## Task item:
Output each line exactly as written, from the first line of the records to the line bearing "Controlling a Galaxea", inclusive, while leaving every picture out.
[[ Given records open ]]
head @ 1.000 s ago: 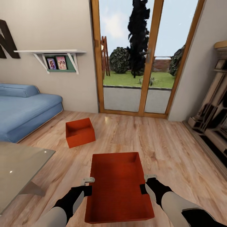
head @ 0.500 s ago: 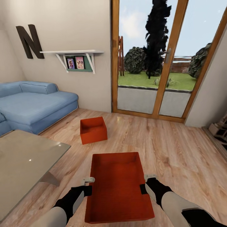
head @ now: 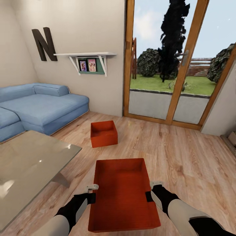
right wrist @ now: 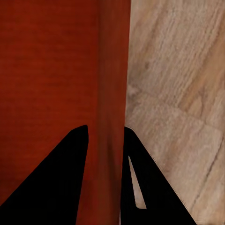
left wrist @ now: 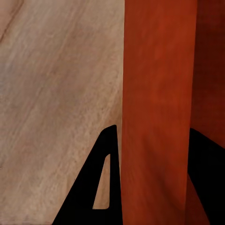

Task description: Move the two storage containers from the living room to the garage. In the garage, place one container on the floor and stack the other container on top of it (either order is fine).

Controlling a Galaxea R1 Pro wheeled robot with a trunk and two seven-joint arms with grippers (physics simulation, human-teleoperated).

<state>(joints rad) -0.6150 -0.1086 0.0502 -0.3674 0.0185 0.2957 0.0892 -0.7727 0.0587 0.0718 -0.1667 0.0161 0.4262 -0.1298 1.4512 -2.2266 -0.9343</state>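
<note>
The left claw [head: 92, 193] and the right claw [head: 151, 190] each pinch a side wall of one red bin [head: 123, 193], while the other red bin [head: 104, 133] sits on the wood floor [head: 183, 157] near the blue sofa [head: 42, 109].

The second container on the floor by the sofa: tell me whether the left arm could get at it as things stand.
Probably not. The left gripper is shut on the held container's side wall, as is the right gripper opposite. The second container sits well ahead on the wood floor, apparently beyond the arm's reach.
</note>
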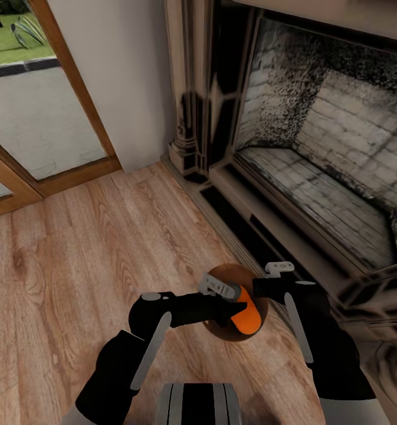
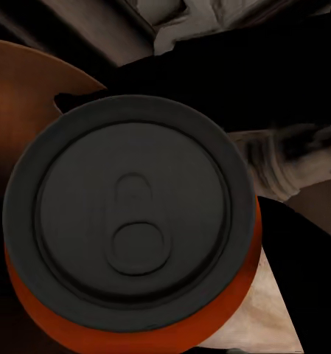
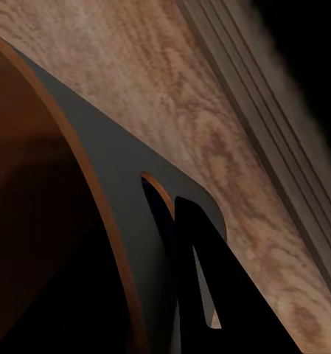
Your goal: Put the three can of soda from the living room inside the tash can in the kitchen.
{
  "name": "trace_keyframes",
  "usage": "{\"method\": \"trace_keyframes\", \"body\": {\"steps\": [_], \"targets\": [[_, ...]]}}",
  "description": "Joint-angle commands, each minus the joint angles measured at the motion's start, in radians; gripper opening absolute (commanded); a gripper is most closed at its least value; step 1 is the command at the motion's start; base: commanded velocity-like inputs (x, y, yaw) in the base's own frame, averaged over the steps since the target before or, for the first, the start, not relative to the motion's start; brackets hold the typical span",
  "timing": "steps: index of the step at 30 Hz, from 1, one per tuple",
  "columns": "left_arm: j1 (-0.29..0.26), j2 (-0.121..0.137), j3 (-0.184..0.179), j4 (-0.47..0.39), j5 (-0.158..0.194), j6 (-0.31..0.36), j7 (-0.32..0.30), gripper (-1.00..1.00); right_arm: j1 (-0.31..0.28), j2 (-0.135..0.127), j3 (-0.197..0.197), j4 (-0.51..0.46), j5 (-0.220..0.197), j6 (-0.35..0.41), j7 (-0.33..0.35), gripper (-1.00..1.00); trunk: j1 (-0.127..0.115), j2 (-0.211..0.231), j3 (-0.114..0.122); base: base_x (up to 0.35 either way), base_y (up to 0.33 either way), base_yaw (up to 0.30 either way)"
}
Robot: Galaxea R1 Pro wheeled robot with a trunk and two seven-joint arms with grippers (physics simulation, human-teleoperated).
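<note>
Working beside the fireplace (image 1: 322, 147) on the wood floor (image 1: 74, 248), you are holding the tash can (image 1: 222, 276) on the right tool (image 1: 275, 277), one finger (image 3: 209, 295) inside its rim and clamped on the wall. Your left tool (image 1: 225, 292) is clamped on the can of soda (image 1: 245, 316) over the bin's mouth; be lowering it well inside before parting the tool.

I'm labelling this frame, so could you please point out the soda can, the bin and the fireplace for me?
soda can (image 1: 246, 314): head view, on its orange side.
bin (image 1: 222, 276): head view, on the brown wall above the can.
fireplace (image 1: 340, 206): head view, on its brick floor.
</note>
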Motion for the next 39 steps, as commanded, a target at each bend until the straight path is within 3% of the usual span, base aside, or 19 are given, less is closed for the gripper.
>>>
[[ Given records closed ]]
## Result of this exercise:
head @ 1.000 s ago: 
head @ 0.500 s ago: 
head @ now: 
right wrist @ now: 
left wrist @ now: 

Task description: Move the two storage containers from the living room to the garage. In the garage, place one container on the floor and stack the other container on top of it (either order is fine).

Controlling a Galaxea R1 Pro wheeled robot with a trunk and two seven-joint arms with grippers (physics simulation, human-teleoperated).

With this, the answer is done.